Prosecutors have opened an investigation against the Mossos d'Esquadra (Catalan police) for their alleged inaction on 8th and 9th December in the face of protests by the Committees for the Defence of the Republic (CDR). If they find evidence of inaction, they threaten to move ahead with a lawsuit.
The order to investigate comes from the high prosecutor of Catalonia, Francisco Bañeres. Bañeres says that "there is evidence that Mossos units appeared" and that news reports show that "the behaviour of the deployed units wasn't directed at dissuading those present in their behaviour, nor towards using, having been necessary, the essential and proportional force to reestablish legal order in the face of an illegal action". He says that the demonstration caused "unjustified ongoing damage to the rights of the masses of the users of the motorway and an increase in the losses of the licensed company".

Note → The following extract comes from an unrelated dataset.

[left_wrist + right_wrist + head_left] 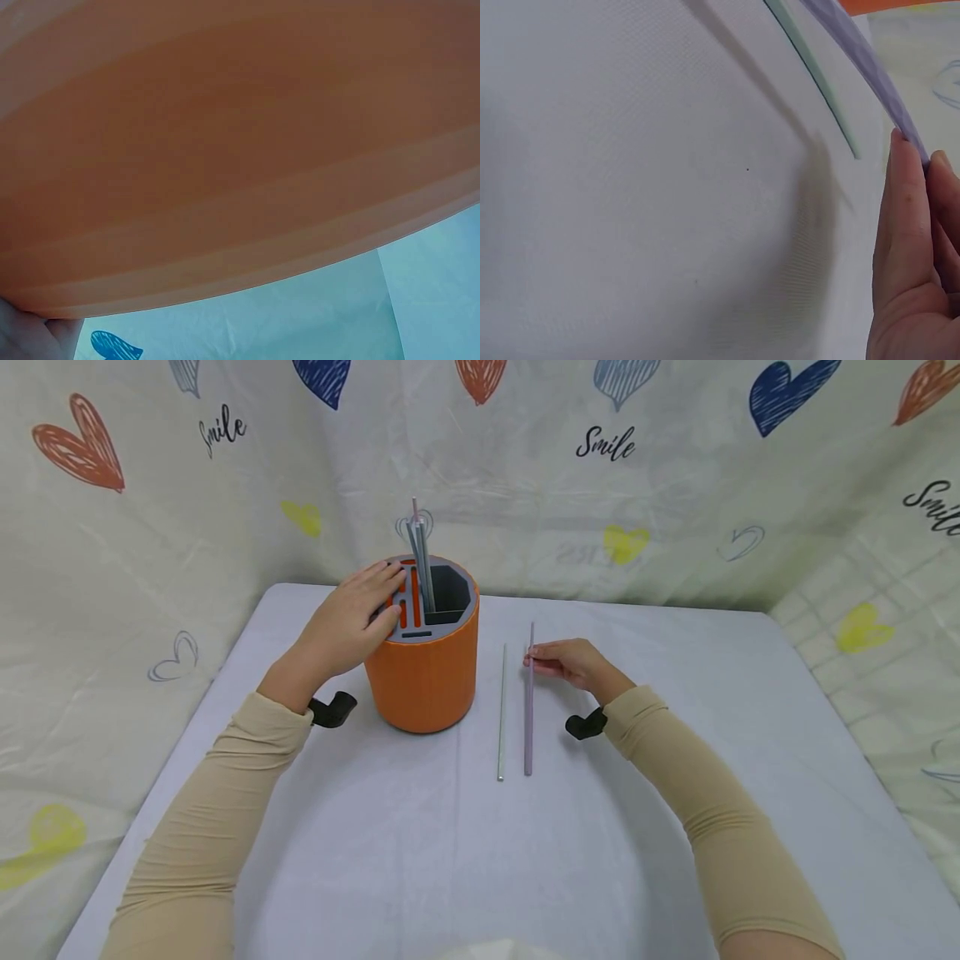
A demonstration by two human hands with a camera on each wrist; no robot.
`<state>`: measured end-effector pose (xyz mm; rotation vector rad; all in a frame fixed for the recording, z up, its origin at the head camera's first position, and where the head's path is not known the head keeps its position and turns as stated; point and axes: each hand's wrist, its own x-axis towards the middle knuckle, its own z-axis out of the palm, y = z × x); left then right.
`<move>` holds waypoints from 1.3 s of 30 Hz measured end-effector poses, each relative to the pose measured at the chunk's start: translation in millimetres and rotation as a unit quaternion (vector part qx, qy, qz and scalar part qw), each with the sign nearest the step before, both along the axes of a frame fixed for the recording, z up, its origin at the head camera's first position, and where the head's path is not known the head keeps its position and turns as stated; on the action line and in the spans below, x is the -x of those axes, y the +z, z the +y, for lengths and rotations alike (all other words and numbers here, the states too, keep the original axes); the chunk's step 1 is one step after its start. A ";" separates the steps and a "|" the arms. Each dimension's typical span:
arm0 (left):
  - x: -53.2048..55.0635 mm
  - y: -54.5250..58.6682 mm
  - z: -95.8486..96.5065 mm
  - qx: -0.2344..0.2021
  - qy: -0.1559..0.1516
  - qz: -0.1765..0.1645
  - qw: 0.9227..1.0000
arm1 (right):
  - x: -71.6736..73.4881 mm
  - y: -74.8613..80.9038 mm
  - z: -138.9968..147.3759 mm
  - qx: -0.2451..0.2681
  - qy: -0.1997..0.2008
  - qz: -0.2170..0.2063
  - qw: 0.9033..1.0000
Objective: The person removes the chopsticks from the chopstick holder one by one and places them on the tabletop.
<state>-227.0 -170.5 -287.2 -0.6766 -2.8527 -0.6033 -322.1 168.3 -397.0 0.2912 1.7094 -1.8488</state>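
My left hand (348,614) rests on the left side of the top of an orange round holder (423,685), with its fingers lying over the grey slotted insert. In the left wrist view the holder's orange wall (240,165) fills most of the picture. Several thin straws (422,560) stand upright in the holder's large compartment. With thumb and fingertips, my right hand (573,664) pinches a thin lavender straw (529,718) near its far end. In the right wrist view the lavender straw (862,60) slants up from the fingertips. A pale green straw (502,718) lies just left of it.
A white cloth covers the table (375,860). Behind it hangs a pale curtain (525,527) printed with hearts and "Smile" words. Black wrist mounts (333,710) stick out near both cuffs. A pale rounded thing (498,952) shows at the bottom edge of the head view.
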 end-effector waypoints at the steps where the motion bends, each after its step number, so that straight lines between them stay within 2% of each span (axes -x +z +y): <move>1: -0.1 0.0 0.0 0.000 0.000 -0.001 1.000 | -0.3 -1.3 -0.3 -0.004 0.001 -0.001 1.000; 8: 0.2 -0.2 1.1 -0.005 -0.001 -0.001 1.000 | -2.3 -8.9 -2.1 -0.021 -0.009 -0.005 1.000; 13: 0.3 -1.2 0.9 -0.006 -0.001 -0.001 1.000 | -2.5 -12.1 -3.9 -0.039 -0.024 -0.027 0.999; 20: -0.3 -1.8 0.6 -0.004 0.002 -0.001 1.000 | -2.4 -11.0 -9.1 -0.105 -0.050 -0.056 0.992; 29: 0.8 0.0 1.4 -0.007 0.002 -0.001 1.000 | -1.8 -12.7 -16.1 -0.144 -0.075 -0.024 0.986; 33: 0.5 0.4 1.5 -0.007 0.002 -0.001 1.000 | 0.3 -16.1 -17.0 -0.192 -0.069 -0.018 0.979; 36: 0.2 0.9 1.6 -0.008 0.002 -0.002 1.000 | 2.8 -19.0 -17.1 -0.255 -0.041 0.009 0.966; 39: 0.3 1.4 1.5 -0.008 0.003 -0.002 1.000 | 5.0 -18.8 -17.2 -0.289 -0.023 0.032 0.957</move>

Bañeres' order looks to investigate whether the Mossos did what they should have done or not. He writes that "if the absence of pressure from the units deployed or their leniency in demanding the reestablishment of order and the restoration of their rights to the affected members of the public is confirmed, this conduct could give rise to responsibility, for which reason it is suitable to undertake investigative proceedings".
On the bank holiday weekend of 8th and 9th December, the CDRs held a number of protest actions. As on other occasions, on Saturday they blocked the AP-7 motorway south of Tarragona from 7am to 10pm. On Sunday afternoon, different groups at different places around Catalonia lifted toll barriers.
The order has been delivered to the Mossos' head commissioner, Miquel Esquius, who has 10 days to provide details of the deployments made and the names of those responsible for the operations. He also has to hand over the orders and communications made during the events.